Britain, France and the United States rebuffed the call, underscoring their backing for carrying out punishing airstrikes.

Clark has told critics that civilian casualties are inevitable despite NATO's extensive precautions, and he has pushed to broaden the attacks.

His aim is to focus the attacks on the Milosevic regime and its supporters, not just on Serbian forces in Kosovo. But some of the targets he would like to hit are politically sensitive to some NATO members who insist the alliance should not be perceived as waging war against the Yugoslav people.

In the bombing, some targets have been off limits. They include some factories that produce civilian as well as military goods and are run by supporters of the Milosevic regime.

Other sensitive targets include private television studios the Milosevic regime is using after NATO airstrikes hit the government broadcast center.

Broadening the targets also could involve attacks on the telephone system and command centers in historic sites. It might also include attacks on military targets in civilian neighborhoods.

Under current procedures, Clark must consult Solana before ordering an attack against a politically sensitive target. Solana, in turn, may consult allied nations.

But yesterday, the focus of the discussion was NATO's peacekeeping plans. The allies originally planned to dispatch a peacekeeping force of 28,000 troops to Kosovo under the terms of the proposals broached by the allies in Rambouillet, France.

After Belgrade rejected those proposals and NATO began airstrikes, allied officials concluded that the force would be woefully insufficient.

Not only would the force need to be stronger to impose order in war-torn Kosovo and repel possible Serbian threats, it also would need to perform new missions such as clearing mines and helping to rebuild the province's infrastructure.

NATO's plan specifically calls for 48,000 troops, but officials say the force could vary. Not all of the peacekeepers will be sent to the region before the war is ended.

Solana sent a confidential note to allied delegates explaining that 30,000 of the troops would be based in Macedonia. Previously, Macedonia, a poor nation overwhelmed by ethnic Albanian refugees, had agreed to allow no more than 16,000 troops; about 14,000 are there now.

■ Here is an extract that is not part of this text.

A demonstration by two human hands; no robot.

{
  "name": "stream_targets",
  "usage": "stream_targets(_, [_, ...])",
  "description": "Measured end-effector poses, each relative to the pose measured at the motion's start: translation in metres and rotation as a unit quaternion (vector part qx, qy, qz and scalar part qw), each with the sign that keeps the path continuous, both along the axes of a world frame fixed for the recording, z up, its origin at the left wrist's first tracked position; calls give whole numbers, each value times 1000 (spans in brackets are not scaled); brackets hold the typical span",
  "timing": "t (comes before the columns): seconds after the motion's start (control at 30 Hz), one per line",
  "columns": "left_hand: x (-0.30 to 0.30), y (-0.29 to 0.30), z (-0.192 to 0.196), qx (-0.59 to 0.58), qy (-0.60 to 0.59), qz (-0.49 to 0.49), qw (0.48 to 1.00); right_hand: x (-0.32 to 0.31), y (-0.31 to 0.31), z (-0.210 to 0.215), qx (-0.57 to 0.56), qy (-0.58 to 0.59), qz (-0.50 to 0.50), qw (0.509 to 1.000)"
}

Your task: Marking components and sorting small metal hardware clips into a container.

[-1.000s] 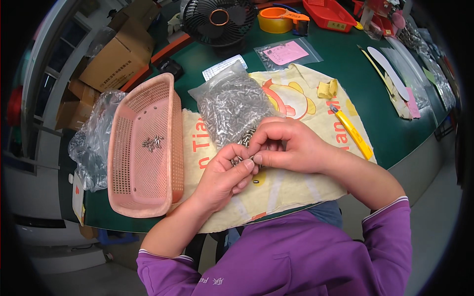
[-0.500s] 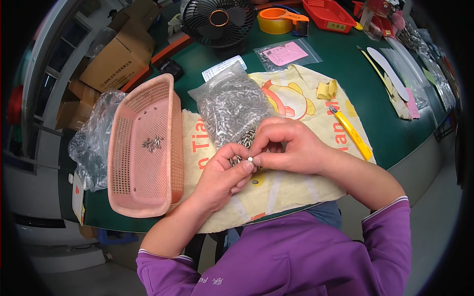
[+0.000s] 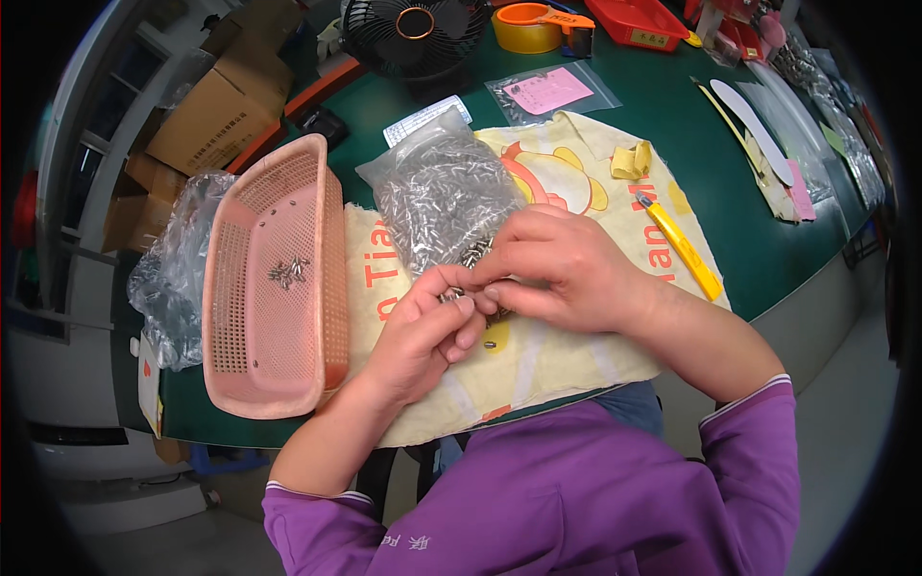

Other troops will be sent to Bulgaria, Solana noted. Albania is also expected to be a staging ground. Other countries, including Hungary, a new NATO member, could be involved.

The alliance's decision on the force was taken under its "silence" procedure, which is designed to maximize the chances of achieving consensus. After a general plan for the force was circulated, NATO members were given until 5 p.m. yesterday in Brussels to object or attach conditions to their support. No members of the alliance took either step.